- Ford is introducing Ford Co-Pilot360™, a suite of advanced driver-assist technologies that includes Pre-Collision Assist with Pedestrian Detection and Adaptive Cruise Control with Stop & Go and Lane Centering, to help customers drive more safely and confidently on congested roads across Asia Pacific
- Ford will introduce advanced automated technologies as early as this year, and starting 2019, most of new globally developed Ford products sold in majority of Asia Pacific markets will get these automated technologies
- Ford is focused on simplifying the driver-assist technology experience to help build trust and confidence in using the features today in order to prepare for autonomous vehicles in the future
- Ford has been testing advanced driver-assist technologies under simulated traffic conditions in China at the Shanghai International Automobile City, with the aim of developing new advancements to improve traffic flow and reduce stress for drivers in China and elsewhere
SHANGHAI, March 16, 2018 – Ford Motor Company is launching Ford Co-Pilot360™, a suite of advanced driver-assist technologies that aim to help people more safely and confidently face congested roads – today and tomorrow.
Most new globally developed Ford products sold in the majority of Asia Pacific markets will get these driver-assist technologies featured in Ford Co-Pilot360™ from 2019.
According to Ford’s 2016 Smart Commute survey, 36 percent of drivers in Asia Pacific find their daily commute inconvenient, citing reasons such as traffic congestion and difficulty finding parking spaces.

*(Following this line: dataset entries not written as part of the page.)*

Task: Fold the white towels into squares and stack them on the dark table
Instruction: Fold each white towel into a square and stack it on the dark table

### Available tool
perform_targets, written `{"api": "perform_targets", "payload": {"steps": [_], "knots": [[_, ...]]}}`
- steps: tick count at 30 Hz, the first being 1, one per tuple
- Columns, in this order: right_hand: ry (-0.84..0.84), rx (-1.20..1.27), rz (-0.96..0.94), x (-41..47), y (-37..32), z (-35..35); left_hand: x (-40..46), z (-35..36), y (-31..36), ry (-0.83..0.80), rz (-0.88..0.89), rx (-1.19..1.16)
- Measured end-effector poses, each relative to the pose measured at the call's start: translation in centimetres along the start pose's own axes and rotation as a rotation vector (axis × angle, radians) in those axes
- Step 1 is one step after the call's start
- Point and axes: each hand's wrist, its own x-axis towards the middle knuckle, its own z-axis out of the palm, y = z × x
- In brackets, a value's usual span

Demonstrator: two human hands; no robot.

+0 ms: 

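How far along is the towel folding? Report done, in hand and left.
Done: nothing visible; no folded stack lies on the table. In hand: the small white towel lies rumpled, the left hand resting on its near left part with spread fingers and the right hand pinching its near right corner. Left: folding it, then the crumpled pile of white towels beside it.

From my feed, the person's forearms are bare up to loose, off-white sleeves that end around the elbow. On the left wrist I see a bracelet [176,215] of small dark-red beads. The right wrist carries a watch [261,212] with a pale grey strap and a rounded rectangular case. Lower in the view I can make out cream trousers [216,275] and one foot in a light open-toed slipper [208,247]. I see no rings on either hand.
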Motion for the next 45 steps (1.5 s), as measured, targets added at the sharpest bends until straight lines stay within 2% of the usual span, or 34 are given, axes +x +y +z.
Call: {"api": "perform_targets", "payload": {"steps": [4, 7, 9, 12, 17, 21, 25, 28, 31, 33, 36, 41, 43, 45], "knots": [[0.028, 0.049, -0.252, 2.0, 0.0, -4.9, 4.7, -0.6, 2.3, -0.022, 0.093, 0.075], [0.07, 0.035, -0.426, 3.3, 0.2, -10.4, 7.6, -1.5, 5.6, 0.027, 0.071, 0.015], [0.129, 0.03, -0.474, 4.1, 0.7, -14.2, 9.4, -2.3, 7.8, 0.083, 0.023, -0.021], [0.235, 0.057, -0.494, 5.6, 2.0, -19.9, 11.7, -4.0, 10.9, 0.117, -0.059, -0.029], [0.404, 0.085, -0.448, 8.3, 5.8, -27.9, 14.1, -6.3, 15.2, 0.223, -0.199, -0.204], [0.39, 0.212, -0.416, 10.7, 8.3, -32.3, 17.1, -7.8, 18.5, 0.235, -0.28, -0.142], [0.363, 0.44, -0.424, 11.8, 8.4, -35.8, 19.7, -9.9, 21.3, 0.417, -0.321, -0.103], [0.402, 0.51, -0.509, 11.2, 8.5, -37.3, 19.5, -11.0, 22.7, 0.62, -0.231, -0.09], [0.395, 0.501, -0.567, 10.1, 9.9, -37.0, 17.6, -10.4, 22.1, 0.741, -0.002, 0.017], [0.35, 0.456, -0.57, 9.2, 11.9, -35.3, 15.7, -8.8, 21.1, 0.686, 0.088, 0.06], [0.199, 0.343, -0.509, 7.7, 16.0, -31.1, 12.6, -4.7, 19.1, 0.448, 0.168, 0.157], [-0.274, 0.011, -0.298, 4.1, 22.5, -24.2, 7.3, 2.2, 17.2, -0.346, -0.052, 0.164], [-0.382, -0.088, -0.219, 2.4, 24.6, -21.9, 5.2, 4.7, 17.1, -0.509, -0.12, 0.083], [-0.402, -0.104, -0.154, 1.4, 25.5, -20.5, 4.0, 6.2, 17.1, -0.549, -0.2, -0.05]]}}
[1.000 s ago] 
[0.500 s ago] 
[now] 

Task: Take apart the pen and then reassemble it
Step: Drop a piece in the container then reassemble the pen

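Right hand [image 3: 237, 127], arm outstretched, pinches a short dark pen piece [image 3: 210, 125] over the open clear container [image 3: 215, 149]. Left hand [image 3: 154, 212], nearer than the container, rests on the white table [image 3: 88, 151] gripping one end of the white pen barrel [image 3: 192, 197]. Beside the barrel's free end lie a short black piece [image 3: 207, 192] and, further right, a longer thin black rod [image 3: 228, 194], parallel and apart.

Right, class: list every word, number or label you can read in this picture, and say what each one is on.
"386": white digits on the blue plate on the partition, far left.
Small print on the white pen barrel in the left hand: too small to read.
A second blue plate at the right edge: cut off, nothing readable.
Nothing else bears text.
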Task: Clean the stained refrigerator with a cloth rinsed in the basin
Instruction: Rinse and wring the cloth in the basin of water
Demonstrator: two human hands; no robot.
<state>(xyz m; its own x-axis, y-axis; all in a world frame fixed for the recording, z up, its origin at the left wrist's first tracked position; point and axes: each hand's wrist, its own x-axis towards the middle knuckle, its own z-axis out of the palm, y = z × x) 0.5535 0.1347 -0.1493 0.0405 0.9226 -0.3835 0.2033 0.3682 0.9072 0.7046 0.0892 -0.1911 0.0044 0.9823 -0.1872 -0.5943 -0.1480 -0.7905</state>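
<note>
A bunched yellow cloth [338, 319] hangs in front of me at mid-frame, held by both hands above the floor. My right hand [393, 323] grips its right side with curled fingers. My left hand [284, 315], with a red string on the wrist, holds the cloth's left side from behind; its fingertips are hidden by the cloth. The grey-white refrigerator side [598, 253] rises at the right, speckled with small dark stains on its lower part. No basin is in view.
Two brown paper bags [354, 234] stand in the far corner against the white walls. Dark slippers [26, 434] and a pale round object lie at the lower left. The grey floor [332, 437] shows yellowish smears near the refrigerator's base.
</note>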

A further 23 percent of drivers indicate that their commute is the worst part of their day.
“Though our vehicles today are safer than ever, drivers tell us they are still stressed about getting in a potential accident,” said Jim Farley, Ford president, Global Markets. “That’s one reason why we’re making these Ford Co-Pilot360™ driver-assist technologies more widely available.”
Ford Co-Pilot360™ includes automatic emergency braking (AEB), called Pre-Collision Assist with Pedestrian Detection, which is designed to reduce the severity of and, in some cases, even eliminate frontal collisions involving slowing or stationary vehicles, as well as pedestrians. This is a particularly acute issue in China where traffic accidents claim around 260,000 lives a year, according to the World Health Organization. Working across a range of speeds, the Pre-Collision Assist with Pedestrian Detection technology scans the road and pavement ahead for vehicles or people in front of the car, and can automatically apply the brakes if it detects an imminent collision and the driver does not respond to initial warnings.
“People generally are more distracted, whether they are walking or driving, especially in busy and congested Asian cities,” said Trevor Worthington, vice president, Product Development, Ford Asia Pacific. “This creates tension on the road as drivers try to anticipate what will happen next. Our automated technologies are designed to help reduce stressful situations, such as when someone walks into the middle of the road while texting. Over time, we believe these technologies will make driving even safer and more enjoyable.”
Another driver-assist technology to be included in Ford Co-Pilot360™ is Adaptive Cruise Control with Stop & Go combined with Lane Centering Assist. When engaged, the system is able to take over the throttle, steering and braking of the vehicle, and lets the vehicle cruise at a set speed, maintain a safe following distance and remain in the center of the lane. The driver is still required to maintain their hands on the steering wheel; otherwise they will be alerted with an audible warning reminder.
Trust in Tech
Ford will continue to introduce new driver-assist technologies and is investing $500 million globally in the next five years to expand R&D for new driver-assist and safety technologies. Key areas of focus will be simplifying the technologies so they work as people expect – especially as driving controls become more automated.
Researchers test the user experience with many new technologies at Ford’s VIRTTEX driving simulator in Dearborn and run new systems through a battery of simulations built from more than hundreds of thousands of miles of testing across the country. For example, Ford engineers recently tested a suite of radar and camera technologies for more than 650,000 miles.
This work also will be an important psychological bridge helping people get more comfortable with the idea of autonomous vehicles. According to a 2018 Looking Further with Ford trends report, 72 percent of adults in Asia Pacific are hopeful of a future of autonomous vehicles.
“Many people question the idea of autonomous vehicles,” Farley said. “But those who use advanced driver-assist technologies today say they are more open to cars doing all of the driving in the future.”
But before that, Ford has been testing new driver-assist technologies, such as Adaptive Cruise Control with Stop & Go and Lane Centering Assist in China at the Shanghai International Automobile City (SIAC) since 2017. The testing of such advanced automated technologies in simulated traffic conditions, as well as real roads in China which are considered some of the most congested in the world, will enable Ford to develop, test and validate technological advancements to improve traffic flow and help reduce stress for drivers in China and elsewhere.
“We put ourselves in our customers’ shoes every day and are passionate about innovating advances in technology to face tomorrow’s traffic realities,” said Worthington. “The testing we are conducting now on advanced driver-assist technology features will help us deliver solutions that will truly make life easier for drivers by making their experience on the road more pleasant.”